→ **Task**: Throughout the entries below, report every line where "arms" is found.

→ **Source records**:
============
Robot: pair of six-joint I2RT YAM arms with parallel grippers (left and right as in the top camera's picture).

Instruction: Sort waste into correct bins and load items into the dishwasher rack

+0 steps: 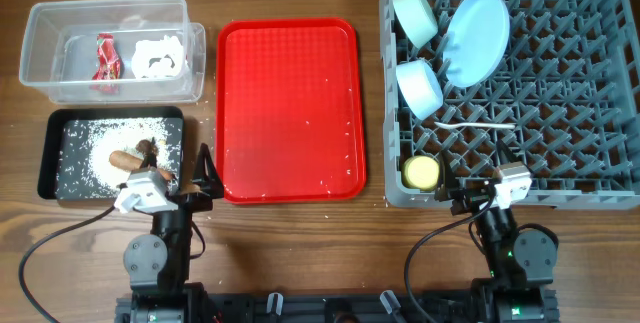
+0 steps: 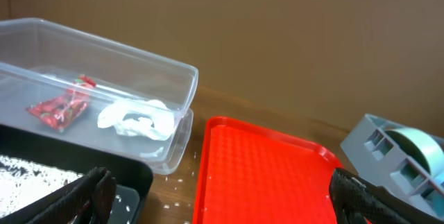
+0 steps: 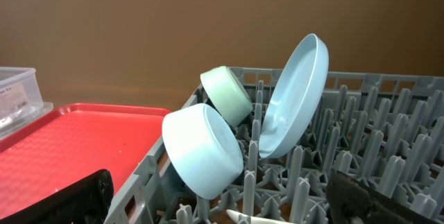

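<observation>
1. Wooden table [image 1: 300, 233] before you: your left gripper [image 2: 225, 200] and right gripper [image 3: 222, 200] gape wide, empty.
2. Wrapper [image 1: 104, 58] and tissue [image 1: 160, 56] lie in the clear tub [image 1: 40, 38]; plate [image 1: 476, 35], bowls [image 1: 415, 15] and cup [image 1: 421, 171] sit in the grey rack [image 1: 580, 199].

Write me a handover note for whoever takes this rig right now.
Left hand open, empty, by the black tray. Right hand open, empty, at the near edge of the rack.
Wrapper and tissue in the clear tub; rice, scraps, carrot-like stick in the black tray.
Plate, mint bowl, white bowl, spoon, yellow cup in the rack.
Sorting and loading look done; only a few white specks lie on the red tray.
</observation>
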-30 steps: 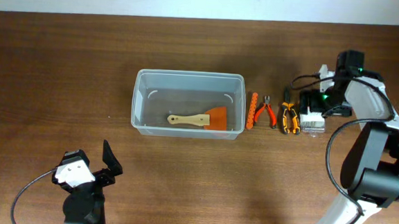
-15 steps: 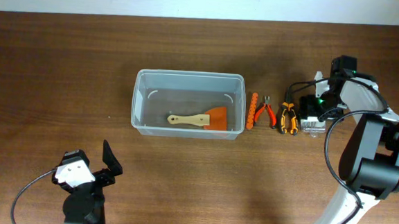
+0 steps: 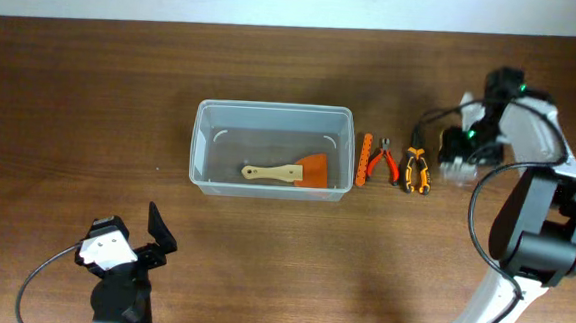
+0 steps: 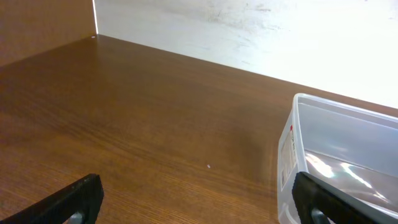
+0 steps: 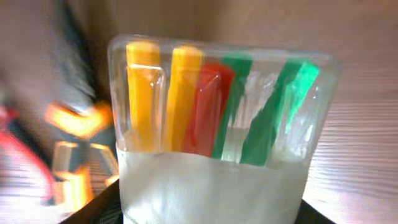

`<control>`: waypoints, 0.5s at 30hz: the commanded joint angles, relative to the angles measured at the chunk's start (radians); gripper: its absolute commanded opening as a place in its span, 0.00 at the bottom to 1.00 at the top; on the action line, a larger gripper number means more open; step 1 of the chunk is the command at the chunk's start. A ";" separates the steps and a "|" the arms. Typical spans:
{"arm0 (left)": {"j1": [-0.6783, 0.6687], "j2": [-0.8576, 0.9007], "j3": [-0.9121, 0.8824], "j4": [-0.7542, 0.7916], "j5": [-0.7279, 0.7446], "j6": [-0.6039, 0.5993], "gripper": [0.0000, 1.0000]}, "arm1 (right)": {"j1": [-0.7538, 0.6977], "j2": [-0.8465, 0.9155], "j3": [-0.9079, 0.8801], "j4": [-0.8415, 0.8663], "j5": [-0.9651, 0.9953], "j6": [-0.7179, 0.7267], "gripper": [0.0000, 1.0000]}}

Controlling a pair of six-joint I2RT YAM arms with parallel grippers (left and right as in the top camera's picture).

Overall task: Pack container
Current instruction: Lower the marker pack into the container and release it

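**While the pack sits pinched: lift clear, then swing left**

Container (image 3: 274, 107): mid-table, clear rigid plastic, rounded corners, thick rim. A wood-handled scraper (image 3: 285, 171) lies inside. Right gripper (image 3: 456, 160), near the pliers (image 3: 418, 171), looks clamped on a glossy blister pack (image 5: 214, 106) of yellow, red and green sticks. The shell looks slippery, so clear the rim and lower it flat. Left gripper (image 4: 193, 202) is spread and idle.

The scraper (image 3: 287, 172) lies in the container (image 3: 274, 108), toward its 4 o'clock corner. At the container's 3 o'clock a row runs outward on the table (image 3: 92, 89): a slim tool (image 3: 365, 158) just beside the wall, small pliers (image 3: 383, 161), larger pliers (image 3: 418, 170), then a packet (image 5: 217, 124) between the right gripper's (image 3: 458, 160) fingers. The left gripper (image 3: 131, 240) is at the container's 7 o'clock, well apart.
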 commanded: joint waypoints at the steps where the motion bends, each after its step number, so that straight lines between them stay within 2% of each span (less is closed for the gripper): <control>1: -0.004 -0.005 -0.004 -0.002 -0.004 0.009 0.99 | 0.021 -0.072 0.246 -0.097 -0.012 0.038 0.52; 4: -0.004 -0.005 -0.004 -0.002 -0.004 0.009 0.99 | 0.087 -0.089 0.465 -0.241 -0.027 0.050 0.47; 8: -0.004 -0.005 -0.004 -0.002 -0.004 0.009 0.99 | 0.215 -0.105 0.645 -0.320 -0.052 0.049 0.45; 12: -0.004 -0.005 -0.004 -0.002 -0.004 0.009 0.99 | 0.379 -0.106 0.732 -0.332 -0.052 0.036 0.43; 15: -0.004 -0.005 -0.004 -0.002 -0.004 0.009 0.99 | 0.537 -0.096 0.726 -0.320 -0.052 -0.048 0.44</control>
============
→ **Response to this task**:
Robot: pair of six-joint I2RT YAM arms with parallel grippers (left and right as in the top camera's picture).
`<control>`: waypoints, 0.5s at 30hz: the commanded joint angles, relative to the angles measured at the chunk's start (radians); gripper: its absolute commanded opening as a place in its span, 0.00 at the bottom to 1.00 at the top; on the action line, a larger gripper number means more open; step 1 of the chunk is the command at the chunk's start. A ";" separates the steps and a "|" the arms. Typical spans:
Controlling a pair of six-joint I2RT YAM arms with parallel grippers (left and right as in the top camera's picture).

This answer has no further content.